*PROBLEM TO SOLVE:* The required result is an exact copy of the lines beginning at the line that contains "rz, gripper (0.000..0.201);" and ending at the last line of the material below.

── DATA EXCERPT ──

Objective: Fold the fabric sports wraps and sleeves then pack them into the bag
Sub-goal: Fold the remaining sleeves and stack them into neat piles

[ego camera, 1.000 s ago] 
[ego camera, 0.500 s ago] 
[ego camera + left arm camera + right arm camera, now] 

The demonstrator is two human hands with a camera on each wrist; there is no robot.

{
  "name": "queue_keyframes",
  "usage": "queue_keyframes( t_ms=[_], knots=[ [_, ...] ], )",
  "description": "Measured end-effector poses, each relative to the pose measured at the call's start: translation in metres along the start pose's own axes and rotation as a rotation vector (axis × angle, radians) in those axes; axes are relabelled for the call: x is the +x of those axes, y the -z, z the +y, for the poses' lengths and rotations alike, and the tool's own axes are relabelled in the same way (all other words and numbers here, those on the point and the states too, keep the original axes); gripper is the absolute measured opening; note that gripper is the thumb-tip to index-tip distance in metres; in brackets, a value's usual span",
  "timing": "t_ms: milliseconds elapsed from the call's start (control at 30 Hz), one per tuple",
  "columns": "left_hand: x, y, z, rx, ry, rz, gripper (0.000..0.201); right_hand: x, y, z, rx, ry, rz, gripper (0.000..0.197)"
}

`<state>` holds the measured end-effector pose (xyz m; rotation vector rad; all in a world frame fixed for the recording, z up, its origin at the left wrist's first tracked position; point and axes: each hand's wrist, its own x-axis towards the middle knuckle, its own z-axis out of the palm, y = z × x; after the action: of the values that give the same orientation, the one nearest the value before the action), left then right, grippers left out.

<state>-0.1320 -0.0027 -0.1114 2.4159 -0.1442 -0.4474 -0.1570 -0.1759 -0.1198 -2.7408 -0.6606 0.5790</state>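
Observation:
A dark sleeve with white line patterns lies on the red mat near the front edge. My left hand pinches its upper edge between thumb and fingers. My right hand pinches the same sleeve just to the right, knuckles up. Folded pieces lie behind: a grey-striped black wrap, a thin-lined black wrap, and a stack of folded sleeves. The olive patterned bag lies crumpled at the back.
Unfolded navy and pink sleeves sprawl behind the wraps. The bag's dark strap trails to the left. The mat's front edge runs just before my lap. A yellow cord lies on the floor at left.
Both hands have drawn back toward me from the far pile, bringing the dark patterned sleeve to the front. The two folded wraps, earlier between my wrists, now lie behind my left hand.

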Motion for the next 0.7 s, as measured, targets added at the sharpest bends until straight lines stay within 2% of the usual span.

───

*RESPONSE TO THE TASK:*
  "columns": "left_hand: x, y, z, rx, ry, rz, gripper (0.000..0.201); right_hand: x, y, z, rx, ry, rz, gripper (0.000..0.197)"
}

`<state>` holds the measured end-effector pose (xyz m; rotation vector rad; all in a world frame fixed for the recording, z up, its origin at the left wrist's first tracked position; point and axes: each hand's wrist, its own x-axis towards the middle knuckle, its own z-axis out of the palm, y = z × x; after the action: of the values that give the same orientation, the one nearest the value before the action), left then right, grippers left out.

<state>-0.1320 -0.0027 -0.1114 2.4159 -0.1442 -0.4474 -0.1570 -0.1759 -0.1198 -2.7408 -0.6606 0.5790</state>
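Observation:
A dark sleeve with white line patterns lies on the red mat near the front edge. My left hand pinches its upper edge between thumb and fingers. My right hand pinches the same sleeve just to the right, knuckles up. Folded pieces lie behind: a grey-striped black wrap, a thin-lined black wrap, and a stack of folded sleeves. The olive patterned bag lies crumpled at the back.
Unfolded navy and pink sleeves sprawl behind the wraps. The bag's dark strap trails to the left. The mat's front edge runs just before my lap. A yellow cord lies on the floor at left.
Both hands have drawn back toward me from the far pile, bringing the dark patterned sleeve to the front. The two folded wraps, earlier between my wrists, now lie behind my left hand.
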
Motion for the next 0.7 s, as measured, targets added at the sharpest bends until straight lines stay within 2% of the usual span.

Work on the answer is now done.